The essential skills of a CFO
As the CFO position has evolved, the focus on day-to-day finances remains a priority, but its importance is overshadowed by the growing significance of other skills. To fulfill the role, in addition to their financial acumen, a CFO must also excel in these four areas:
– A CFO must have the skills to develop and implement financially viable strategic plans. The outsourced CFO’s skills are also needed for predictive modeling, macroeconomic analyses and integrating nonfinancial data. Conveying strategy to external stakeholders and investors, as well as providing progress updates, is also among their responsibilities.
– A CFO must be able to lead by example and to communicate effectively. They must be able to translate their knowledge into clear and succinct messaging to lead organizational change efforts. Developing a talent pipeline to make sure the right people are in place on the business’s finance team is also vital.
– A CFO is expected to ensure that the company's financial policies and practices conform with applicable regulations. They must also be able to look at risk from both a commercial and a financial perspective. As the business executes its plans, the CFO must be able to manage risk while maintaining internal controls and financial reporting processes.
– A CFO should understand the company's business model and the industry to provide an impartial perspective and actively question commercial and operations teams. Part of this is ensuring that the company's decisions are based on appropriate financial parameters. Additionally, the CFO should be able to identify top-line growth potential and drive profit improvement through product line/regional research and industry benchmarking.
How a CFO service works to reduce risk
Rather than merely reacting when a crisis strikes, businesses must proactively plan for how they will react in a potential crisis scenario, but the entire endeavor begins with a risk assessment. While risk mitigation refers to limiting the effect that risks pose to a company, it is only one facet of a larger risk management process, which is the purview of the CFO.
However, this cannot be done in a vacuum. The company and the outsourced CFO service must work in tandem to find solutions.
Typically spearheaded by the CFO, a risk assessment is a systematic process that entails identifying, analyzing and controlling. It is accomplished by following these steps:
1. Identifying concerns.
Brainstorming is often the best way to identify potential risks, and staff should be invited to contribute to the discussion.
2. Analyzing potential risks.
The next step is prioritizing identified risks based on how likely they are to transpire and the level of damage they could exert if they were to happen. This helps ensure risks with the highest potential for damage get addressed first.
3. Planning appropriate action.
The outsourced CFO service must develop initiatives that minimize risks, as well as contingency plans in the event a risk comes to fruition.
What are the benefits of hiring an outsourced CFO?
Unless they have an advanced finance professional on board, most business owners routinely make decisions based on inadequate or even inaccurate financial information.
Meanwhile, imprecise (or nonexistent) numbers relating to quantities, costs, margins, inventory and cash flow, to name a few examples, could have a direct impact on profitability, market share and access to capital.

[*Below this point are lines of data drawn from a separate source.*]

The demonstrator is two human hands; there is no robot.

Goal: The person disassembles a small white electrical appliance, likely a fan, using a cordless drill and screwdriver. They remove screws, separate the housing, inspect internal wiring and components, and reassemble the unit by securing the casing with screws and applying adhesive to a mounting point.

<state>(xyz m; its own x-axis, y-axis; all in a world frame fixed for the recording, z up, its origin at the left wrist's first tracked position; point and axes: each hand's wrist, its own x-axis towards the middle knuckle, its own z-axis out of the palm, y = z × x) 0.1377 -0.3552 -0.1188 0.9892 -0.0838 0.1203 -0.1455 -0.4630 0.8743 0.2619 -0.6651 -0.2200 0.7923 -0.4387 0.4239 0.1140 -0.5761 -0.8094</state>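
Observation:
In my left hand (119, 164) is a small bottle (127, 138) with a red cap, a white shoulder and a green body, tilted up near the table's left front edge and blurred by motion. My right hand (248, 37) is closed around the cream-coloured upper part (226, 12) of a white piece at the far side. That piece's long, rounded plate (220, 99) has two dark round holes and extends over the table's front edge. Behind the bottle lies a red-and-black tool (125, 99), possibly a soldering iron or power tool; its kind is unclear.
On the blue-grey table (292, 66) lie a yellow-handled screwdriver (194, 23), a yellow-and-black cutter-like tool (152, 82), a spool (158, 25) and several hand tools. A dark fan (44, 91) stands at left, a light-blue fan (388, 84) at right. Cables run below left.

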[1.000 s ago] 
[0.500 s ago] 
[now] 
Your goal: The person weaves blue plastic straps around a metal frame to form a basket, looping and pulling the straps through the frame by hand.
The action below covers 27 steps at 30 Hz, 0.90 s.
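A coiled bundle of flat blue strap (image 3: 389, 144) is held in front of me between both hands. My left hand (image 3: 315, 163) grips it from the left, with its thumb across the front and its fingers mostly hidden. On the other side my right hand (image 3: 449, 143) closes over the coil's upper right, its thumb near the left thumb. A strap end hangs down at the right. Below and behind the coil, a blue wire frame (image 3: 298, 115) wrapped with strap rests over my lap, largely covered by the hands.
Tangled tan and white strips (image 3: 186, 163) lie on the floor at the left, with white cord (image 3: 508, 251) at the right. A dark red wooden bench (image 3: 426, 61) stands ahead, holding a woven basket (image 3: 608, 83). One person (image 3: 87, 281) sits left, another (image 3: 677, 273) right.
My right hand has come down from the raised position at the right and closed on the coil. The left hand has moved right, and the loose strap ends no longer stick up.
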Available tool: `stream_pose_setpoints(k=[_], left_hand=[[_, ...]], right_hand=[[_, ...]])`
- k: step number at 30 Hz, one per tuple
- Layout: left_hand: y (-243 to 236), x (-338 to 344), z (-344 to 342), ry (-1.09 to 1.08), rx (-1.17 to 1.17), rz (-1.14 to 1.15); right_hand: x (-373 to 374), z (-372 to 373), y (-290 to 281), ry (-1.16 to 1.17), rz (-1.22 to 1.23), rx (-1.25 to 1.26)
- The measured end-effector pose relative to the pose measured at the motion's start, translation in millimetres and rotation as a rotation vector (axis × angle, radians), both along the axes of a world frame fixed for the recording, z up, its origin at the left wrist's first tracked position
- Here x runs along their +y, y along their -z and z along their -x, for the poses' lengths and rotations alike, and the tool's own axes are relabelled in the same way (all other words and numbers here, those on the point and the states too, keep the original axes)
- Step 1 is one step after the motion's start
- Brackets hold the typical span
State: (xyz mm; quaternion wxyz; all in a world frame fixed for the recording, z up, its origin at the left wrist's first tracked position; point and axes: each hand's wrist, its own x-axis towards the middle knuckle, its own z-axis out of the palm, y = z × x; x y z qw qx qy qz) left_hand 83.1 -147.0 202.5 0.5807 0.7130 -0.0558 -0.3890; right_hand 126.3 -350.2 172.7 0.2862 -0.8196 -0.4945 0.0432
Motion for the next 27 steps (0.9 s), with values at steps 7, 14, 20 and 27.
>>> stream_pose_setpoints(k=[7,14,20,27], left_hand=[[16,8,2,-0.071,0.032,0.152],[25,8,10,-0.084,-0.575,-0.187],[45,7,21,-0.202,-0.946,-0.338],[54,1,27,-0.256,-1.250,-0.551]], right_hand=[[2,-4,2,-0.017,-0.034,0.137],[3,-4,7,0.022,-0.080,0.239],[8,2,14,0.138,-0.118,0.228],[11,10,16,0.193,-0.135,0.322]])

Your business needs someone to handle its finances and use that data to improve performance. The value a CFO service can bring to your business makes it a promising investment. An additional upside of an outsourced CFO is that they take lessons from a variety of businesses and experiences, from which you can also benefit.
What a CFO can do for your business:
• Continually monitor and evaluate financial data, to include budgeting, assessing long-term and short-term financing needs, and forecasting.
• Review the company's financial health and give recommendations to improve.
• Evaluate whether a new product or concept is financially viable, including forecasts, net present value and internal rate of return calculations.
• Analyze methods for collecting financial data and producing reports, with suggestions for improvement.
• Provide fundraising and debt/equity advice.
• Put together pitch decks for the board of directors or potential investors.
• Prepare quarterly financial reports.
• Represent the business in negotiations with financial institutions.
• Analyze M&A potential, including financial projections for business as usual and post-acquisition.
Businesses face a plethora of risks that can affect long-term viability, and few have staff skilled at determining how to improve procedures and fine-tune processes. But if you lose track of your business’s finances, it could fail. Fortunately, you can access the benefit of an experienced CFO on a part-time or project basis.